Exercise goal: Set every record down again exactly. Do not carry over the pictures.

● ● ● ● ●

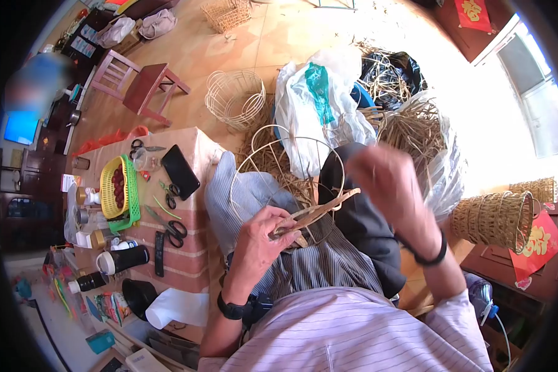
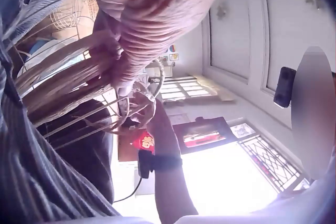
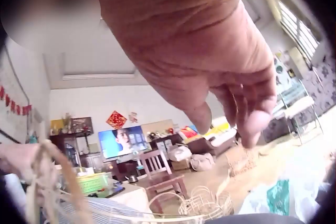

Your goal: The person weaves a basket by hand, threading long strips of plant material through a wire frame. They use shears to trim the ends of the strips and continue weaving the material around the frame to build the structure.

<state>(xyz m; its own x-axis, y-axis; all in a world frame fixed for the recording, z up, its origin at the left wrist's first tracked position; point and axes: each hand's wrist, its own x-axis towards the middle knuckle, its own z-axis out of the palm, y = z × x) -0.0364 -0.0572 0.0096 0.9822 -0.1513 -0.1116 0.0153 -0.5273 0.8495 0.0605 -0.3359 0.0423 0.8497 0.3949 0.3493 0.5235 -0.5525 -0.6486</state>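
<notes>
My left hand (image 1: 260, 245) pinches a bundle of flat brown plant strips (image 1: 319, 209) together with a thin cane frame (image 1: 231, 193) over the lap. From close by, the left wrist view has these strips (image 2: 63, 77) running out from under the curled fingers of my left hand (image 2: 152, 19). Raised and blurred, my right hand (image 1: 394, 186) is just right of the frame, apart from the strips' ends. In the right wrist view my right hand (image 3: 199, 50) has loosely bent fingers and a gap between thumb and fingers; no held thing is plain there.
An openwork cane basket (image 1: 235, 99) and white plastic bags (image 1: 301, 118) lie on the floor ahead, beside dried strips (image 1: 415, 133). Scissors (image 1: 175, 230), a phone (image 1: 180, 171) and a yellow basket (image 1: 113, 189) are on the left table (image 1: 195, 263). A woven basket (image 1: 493, 220) sits at right.
</notes>
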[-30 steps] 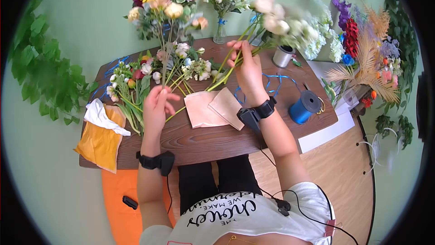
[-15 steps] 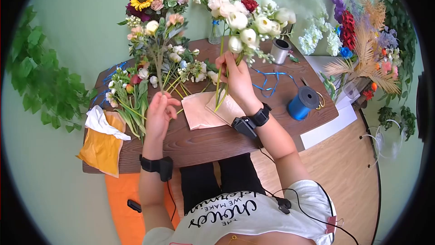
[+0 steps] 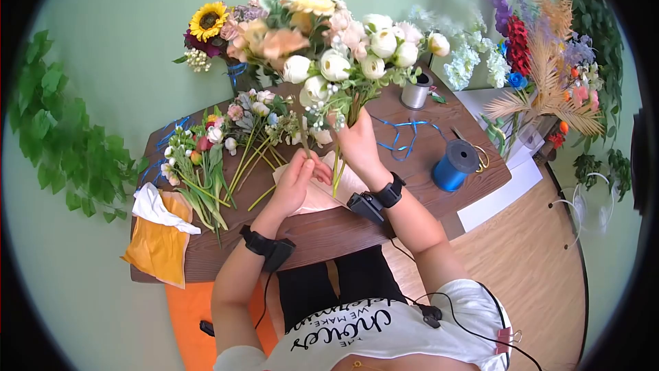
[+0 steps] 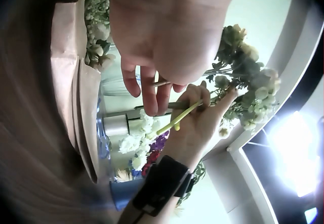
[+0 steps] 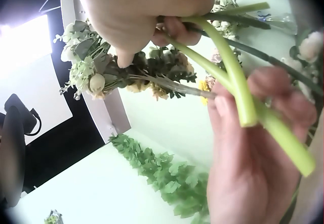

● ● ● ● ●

Task answer:
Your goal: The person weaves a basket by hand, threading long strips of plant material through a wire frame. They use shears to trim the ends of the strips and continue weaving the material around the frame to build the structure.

<state>(xyz m; its own x-axis, y-axis; all in a world frame fixed for the recording, z up, its origin at the left wrist's first tracked position; point and axes: each hand's wrist, its own x-axis towards the middle knuckle, its own z-axis out of the palm, y = z × x) -0.0364 -0.0572 0.0096 0.9822 -0.1513 -0.1116 0.0153 -0.5273 0.8495 0.0605 -0.3359 0.0423 0.8497 0.3949 0.3493 0.5235 -0.5525 -0.6486</state>
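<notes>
My left hand (image 1: 260, 245) pinches a bundle of flat brown plant strips (image 1: 319, 209) together with a thin cane frame (image 1: 231, 193) over the lap. From close by, the left wrist view has these strips (image 2: 63, 77) running out from under the curled fingers of my left hand (image 2: 152, 19). Raised and blurred, my right hand (image 1: 394, 186) is just right of the frame, apart from the strips' ends. In the right wrist view my right hand (image 3: 199, 50) has loosely bent fingers and a gap between thumb and fingers; no held thing is plain there.
An openwork cane basket (image 1: 235, 99) and white plastic bags (image 1: 301, 118) lie on the floor ahead, beside dried strips (image 1: 415, 133). Scissors (image 1: 175, 230), a phone (image 1: 180, 171) and a yellow basket (image 1: 113, 189) are on the left table (image 1: 195, 263). A woven basket (image 1: 493, 220) sits at right.
</notes>
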[-30 steps] 
[-15 steps] 
[+0 steps] 
[+0 steps] 
[+0 steps] 

The work on this exercise is done.